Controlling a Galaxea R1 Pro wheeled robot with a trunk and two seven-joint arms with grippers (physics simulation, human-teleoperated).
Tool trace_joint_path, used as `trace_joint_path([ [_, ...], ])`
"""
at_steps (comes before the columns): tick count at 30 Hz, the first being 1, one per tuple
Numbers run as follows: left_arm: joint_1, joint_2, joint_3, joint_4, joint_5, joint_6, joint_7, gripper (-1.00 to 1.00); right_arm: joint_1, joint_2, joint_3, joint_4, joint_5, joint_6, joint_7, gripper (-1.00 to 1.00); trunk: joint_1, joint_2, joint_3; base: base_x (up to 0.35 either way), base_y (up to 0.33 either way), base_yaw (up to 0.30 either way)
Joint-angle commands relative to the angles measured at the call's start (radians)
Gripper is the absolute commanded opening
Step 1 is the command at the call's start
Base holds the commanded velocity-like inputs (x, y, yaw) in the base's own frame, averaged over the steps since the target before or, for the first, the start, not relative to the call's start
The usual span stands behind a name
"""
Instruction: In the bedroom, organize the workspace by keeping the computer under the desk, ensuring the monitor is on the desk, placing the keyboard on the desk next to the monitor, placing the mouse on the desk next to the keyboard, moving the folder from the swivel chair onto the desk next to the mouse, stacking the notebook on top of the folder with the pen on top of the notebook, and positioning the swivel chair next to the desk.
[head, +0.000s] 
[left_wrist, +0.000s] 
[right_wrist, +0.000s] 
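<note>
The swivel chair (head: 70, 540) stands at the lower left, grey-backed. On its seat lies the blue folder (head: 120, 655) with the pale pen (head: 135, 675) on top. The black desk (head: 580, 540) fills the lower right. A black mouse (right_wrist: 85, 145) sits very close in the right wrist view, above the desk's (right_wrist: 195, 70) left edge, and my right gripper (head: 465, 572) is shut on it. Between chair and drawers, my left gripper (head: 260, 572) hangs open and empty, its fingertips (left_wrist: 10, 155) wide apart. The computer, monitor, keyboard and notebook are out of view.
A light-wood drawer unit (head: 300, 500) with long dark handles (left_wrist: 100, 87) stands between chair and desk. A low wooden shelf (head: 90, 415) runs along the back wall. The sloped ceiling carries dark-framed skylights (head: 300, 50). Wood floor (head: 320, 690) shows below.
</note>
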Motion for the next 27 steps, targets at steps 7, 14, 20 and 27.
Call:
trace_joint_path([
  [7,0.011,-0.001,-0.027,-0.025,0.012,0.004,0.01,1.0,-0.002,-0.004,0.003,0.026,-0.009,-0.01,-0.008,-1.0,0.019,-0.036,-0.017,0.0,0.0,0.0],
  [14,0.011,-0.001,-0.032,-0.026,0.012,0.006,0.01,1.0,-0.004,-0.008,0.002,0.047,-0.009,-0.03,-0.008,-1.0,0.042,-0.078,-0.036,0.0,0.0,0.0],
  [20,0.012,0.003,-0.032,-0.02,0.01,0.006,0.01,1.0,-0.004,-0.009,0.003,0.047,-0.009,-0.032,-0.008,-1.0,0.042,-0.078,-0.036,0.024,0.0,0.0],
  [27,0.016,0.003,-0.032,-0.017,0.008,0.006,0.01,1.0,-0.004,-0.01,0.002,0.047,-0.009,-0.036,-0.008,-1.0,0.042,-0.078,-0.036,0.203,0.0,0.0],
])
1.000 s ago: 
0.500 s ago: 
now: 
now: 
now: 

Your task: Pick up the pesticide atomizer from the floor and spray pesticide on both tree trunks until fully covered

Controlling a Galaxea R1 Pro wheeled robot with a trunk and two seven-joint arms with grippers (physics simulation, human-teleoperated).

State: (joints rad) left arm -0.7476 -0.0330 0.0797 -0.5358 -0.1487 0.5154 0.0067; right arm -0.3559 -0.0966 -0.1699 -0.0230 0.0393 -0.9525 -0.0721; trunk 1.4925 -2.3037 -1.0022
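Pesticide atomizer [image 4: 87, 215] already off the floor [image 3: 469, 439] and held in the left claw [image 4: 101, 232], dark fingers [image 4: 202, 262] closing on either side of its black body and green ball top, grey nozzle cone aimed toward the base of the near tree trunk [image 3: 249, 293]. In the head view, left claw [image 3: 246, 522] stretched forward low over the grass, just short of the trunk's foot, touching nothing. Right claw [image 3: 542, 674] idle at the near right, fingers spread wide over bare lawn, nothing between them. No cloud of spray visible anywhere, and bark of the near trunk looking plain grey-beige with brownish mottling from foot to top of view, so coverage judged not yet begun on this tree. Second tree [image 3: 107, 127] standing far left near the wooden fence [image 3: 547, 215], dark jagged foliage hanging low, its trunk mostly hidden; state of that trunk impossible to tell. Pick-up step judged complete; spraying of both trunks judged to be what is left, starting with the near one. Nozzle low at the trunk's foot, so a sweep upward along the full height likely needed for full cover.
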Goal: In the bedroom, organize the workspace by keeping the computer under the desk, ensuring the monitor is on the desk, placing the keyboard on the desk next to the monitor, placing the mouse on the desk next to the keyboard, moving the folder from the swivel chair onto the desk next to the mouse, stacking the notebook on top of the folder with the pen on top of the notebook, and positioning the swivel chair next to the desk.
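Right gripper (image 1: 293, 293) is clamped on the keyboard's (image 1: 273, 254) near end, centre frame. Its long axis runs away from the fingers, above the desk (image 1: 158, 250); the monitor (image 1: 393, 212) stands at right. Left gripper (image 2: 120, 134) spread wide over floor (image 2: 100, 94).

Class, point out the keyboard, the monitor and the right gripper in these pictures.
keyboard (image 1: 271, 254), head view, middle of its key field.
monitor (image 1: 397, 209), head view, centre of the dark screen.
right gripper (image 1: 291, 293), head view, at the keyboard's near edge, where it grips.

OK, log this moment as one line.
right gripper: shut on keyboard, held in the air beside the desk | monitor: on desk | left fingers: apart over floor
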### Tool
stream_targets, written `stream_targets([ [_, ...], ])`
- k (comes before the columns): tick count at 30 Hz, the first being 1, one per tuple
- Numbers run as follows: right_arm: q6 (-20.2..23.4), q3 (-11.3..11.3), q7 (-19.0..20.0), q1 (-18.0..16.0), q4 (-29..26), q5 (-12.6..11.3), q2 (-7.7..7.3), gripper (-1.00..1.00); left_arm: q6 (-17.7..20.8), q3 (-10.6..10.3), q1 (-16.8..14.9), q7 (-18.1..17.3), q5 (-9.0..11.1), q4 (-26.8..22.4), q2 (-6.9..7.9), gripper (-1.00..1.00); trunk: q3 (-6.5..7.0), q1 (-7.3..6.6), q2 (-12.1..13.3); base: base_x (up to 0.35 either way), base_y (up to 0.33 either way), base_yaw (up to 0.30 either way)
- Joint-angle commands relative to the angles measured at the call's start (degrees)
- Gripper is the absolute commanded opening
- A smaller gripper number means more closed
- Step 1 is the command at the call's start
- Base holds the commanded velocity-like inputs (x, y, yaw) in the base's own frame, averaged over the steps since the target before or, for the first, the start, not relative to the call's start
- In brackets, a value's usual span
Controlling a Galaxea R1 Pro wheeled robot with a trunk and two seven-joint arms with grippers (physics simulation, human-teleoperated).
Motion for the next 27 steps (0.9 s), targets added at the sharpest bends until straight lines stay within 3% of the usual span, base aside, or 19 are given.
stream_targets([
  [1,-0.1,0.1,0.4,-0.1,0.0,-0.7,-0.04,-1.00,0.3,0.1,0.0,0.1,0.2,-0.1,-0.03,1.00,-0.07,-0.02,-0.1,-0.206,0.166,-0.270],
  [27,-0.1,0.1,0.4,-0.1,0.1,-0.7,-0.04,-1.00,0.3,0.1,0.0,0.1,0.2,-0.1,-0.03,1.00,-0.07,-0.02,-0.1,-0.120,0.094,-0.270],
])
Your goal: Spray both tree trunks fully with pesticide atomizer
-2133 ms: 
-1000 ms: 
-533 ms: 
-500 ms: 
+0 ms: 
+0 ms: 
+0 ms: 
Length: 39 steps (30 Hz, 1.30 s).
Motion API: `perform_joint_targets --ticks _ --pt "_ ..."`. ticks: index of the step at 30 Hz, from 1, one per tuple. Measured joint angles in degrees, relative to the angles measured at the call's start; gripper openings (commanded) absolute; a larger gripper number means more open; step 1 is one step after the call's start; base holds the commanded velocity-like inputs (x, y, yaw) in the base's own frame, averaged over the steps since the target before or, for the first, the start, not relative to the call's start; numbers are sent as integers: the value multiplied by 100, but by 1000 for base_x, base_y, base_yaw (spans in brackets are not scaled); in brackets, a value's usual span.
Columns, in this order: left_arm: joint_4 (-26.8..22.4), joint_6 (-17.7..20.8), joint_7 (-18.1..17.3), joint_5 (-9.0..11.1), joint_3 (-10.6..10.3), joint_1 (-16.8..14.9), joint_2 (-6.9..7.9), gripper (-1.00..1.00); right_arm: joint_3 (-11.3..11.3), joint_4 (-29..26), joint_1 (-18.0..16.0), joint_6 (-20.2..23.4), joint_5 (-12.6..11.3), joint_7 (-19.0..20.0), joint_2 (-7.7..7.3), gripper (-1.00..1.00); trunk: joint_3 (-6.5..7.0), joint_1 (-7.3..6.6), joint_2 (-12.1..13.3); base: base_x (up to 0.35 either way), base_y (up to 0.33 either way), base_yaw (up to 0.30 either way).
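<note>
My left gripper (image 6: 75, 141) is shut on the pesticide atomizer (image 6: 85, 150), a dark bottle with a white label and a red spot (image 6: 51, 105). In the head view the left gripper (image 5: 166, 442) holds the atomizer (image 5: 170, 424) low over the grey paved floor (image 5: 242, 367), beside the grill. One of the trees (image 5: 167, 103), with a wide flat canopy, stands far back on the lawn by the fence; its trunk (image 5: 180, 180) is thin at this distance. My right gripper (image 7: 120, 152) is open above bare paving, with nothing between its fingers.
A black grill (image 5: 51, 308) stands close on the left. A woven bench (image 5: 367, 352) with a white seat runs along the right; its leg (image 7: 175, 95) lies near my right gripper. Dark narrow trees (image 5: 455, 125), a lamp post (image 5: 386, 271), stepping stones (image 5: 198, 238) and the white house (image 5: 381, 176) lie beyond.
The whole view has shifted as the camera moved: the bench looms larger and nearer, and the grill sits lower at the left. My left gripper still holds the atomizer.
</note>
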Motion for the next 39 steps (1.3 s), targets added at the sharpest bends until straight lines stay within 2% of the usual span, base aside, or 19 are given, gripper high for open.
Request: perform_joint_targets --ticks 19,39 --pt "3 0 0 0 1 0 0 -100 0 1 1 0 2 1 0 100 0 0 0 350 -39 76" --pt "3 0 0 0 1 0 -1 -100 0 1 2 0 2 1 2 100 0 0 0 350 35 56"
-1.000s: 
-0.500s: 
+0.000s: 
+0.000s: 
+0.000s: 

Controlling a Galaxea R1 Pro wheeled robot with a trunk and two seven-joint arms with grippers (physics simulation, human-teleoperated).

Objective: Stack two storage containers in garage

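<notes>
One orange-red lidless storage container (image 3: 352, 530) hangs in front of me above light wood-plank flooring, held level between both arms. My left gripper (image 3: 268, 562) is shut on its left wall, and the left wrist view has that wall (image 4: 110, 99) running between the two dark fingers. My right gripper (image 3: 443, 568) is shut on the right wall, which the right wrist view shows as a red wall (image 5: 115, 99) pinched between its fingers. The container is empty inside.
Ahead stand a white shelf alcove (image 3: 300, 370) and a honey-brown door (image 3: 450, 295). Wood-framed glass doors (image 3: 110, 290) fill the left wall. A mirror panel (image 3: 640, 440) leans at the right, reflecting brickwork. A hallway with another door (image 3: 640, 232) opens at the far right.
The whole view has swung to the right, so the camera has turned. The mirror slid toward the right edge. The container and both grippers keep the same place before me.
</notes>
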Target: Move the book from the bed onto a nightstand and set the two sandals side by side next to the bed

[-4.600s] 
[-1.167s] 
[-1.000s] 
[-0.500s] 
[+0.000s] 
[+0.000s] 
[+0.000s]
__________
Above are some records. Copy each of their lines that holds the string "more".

### ANSWER TO THE PROBLEM:
- A smaller gripper number means more closed
Motion API: `perform_joint_targets --ticks _ --pt "_ ..."`. ticks: index of the step at 30 Hz, from 1, one per tuple. Measured joint angles in degrees, relative to the angles measured at the call's start; gripper openings (commanded) absolute; a larger gripper number means more open; step 1 is one step after the call's start; base holds the commanded velocity-like inputs (x, y, yaw) in the base's own frame, averaged over the steps since the target before or, for the first, the start, not relative to the call's start; numbers are sent as integers: the value multiplied by 100, but by 1000 for base_x, base_y, base_yaw (spans in brackets are not scaled); in brackets, a value's usual span.

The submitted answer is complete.